Line count for "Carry": give how many lines in the data below contain it, with no other words.

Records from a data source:
————
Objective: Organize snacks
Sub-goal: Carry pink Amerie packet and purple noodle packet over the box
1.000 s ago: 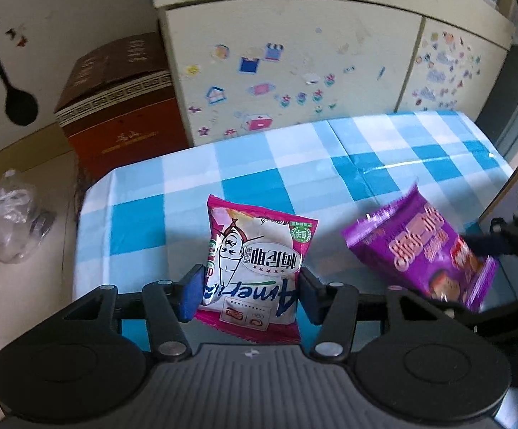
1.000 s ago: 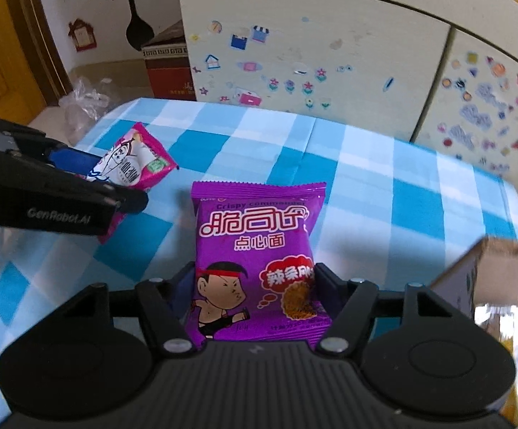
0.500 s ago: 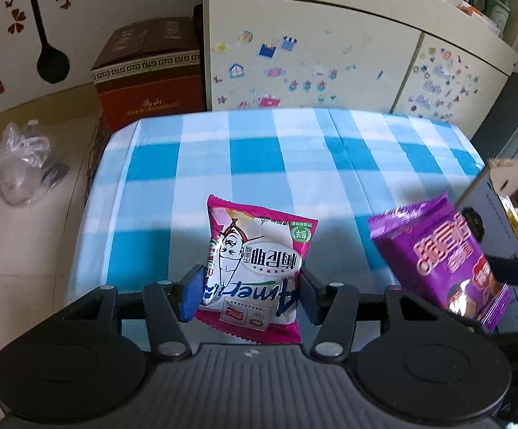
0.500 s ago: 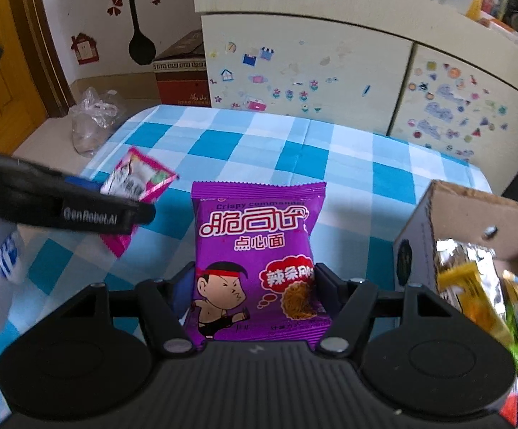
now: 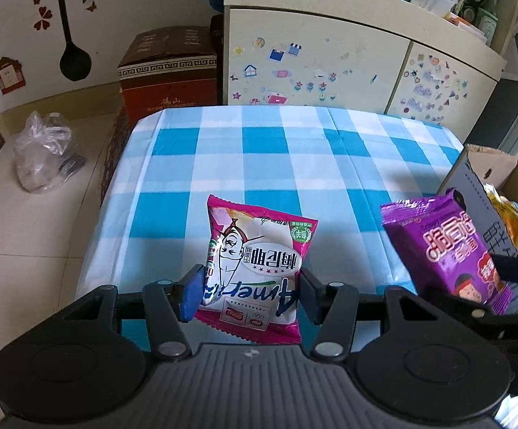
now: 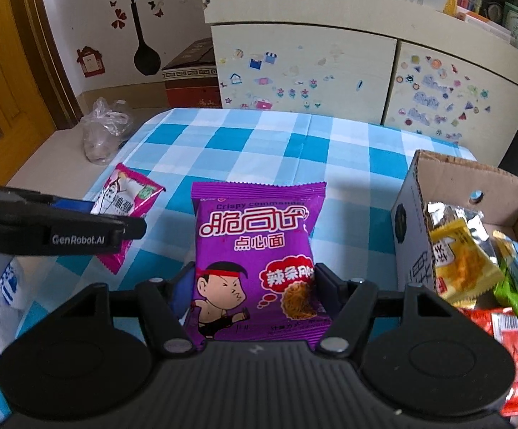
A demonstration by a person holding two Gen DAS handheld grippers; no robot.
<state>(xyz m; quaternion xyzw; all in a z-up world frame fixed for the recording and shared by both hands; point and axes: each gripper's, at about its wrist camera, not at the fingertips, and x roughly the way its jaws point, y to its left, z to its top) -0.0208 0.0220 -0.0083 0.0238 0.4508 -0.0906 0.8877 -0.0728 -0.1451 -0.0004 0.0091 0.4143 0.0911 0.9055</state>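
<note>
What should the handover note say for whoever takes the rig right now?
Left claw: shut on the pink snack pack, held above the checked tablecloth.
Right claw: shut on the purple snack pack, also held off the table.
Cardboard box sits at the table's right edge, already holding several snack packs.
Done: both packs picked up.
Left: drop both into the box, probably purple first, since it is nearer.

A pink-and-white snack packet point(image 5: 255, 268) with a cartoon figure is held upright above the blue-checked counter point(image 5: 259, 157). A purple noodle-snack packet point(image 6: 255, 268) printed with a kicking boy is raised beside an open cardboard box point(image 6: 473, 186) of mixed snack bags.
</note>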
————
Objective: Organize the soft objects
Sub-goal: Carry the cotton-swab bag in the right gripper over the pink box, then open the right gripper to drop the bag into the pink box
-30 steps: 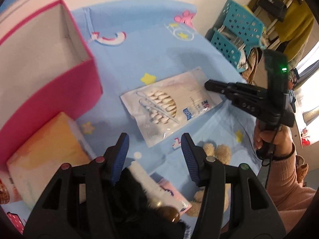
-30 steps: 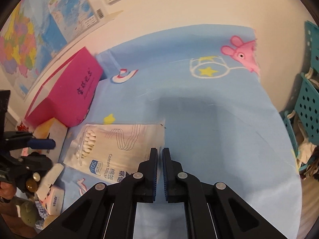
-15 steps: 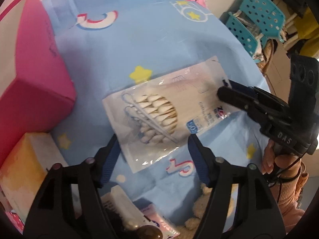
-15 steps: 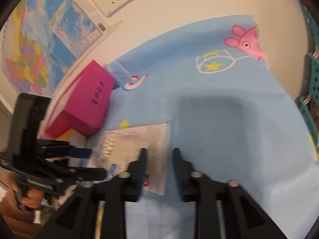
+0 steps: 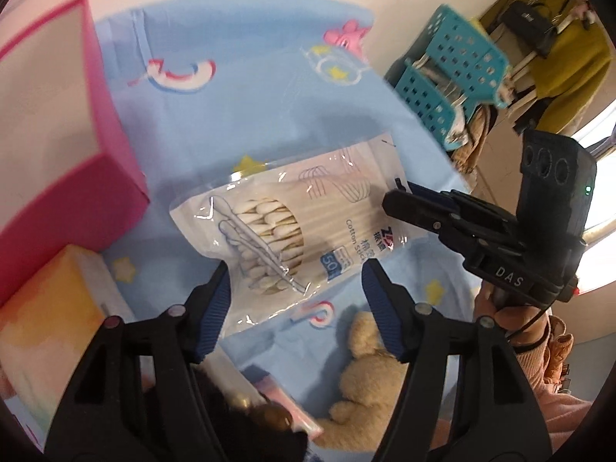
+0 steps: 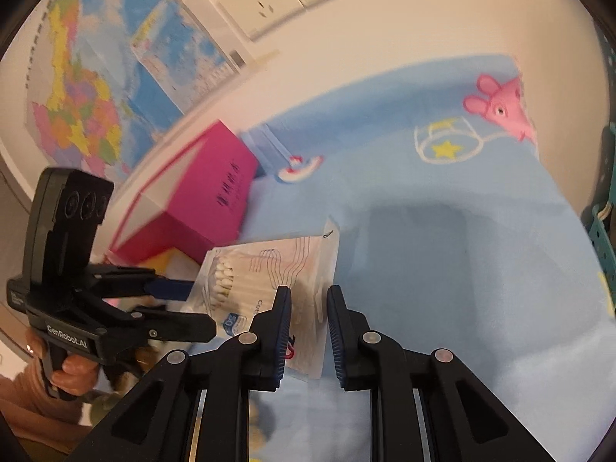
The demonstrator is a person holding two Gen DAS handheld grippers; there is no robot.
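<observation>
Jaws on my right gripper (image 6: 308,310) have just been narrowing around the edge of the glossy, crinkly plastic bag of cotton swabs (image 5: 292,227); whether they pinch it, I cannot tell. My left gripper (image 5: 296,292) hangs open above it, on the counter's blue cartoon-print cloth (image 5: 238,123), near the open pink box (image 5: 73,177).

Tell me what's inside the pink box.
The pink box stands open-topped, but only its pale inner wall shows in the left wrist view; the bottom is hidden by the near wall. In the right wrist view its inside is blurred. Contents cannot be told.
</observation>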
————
SOLVED PROBLEM:
2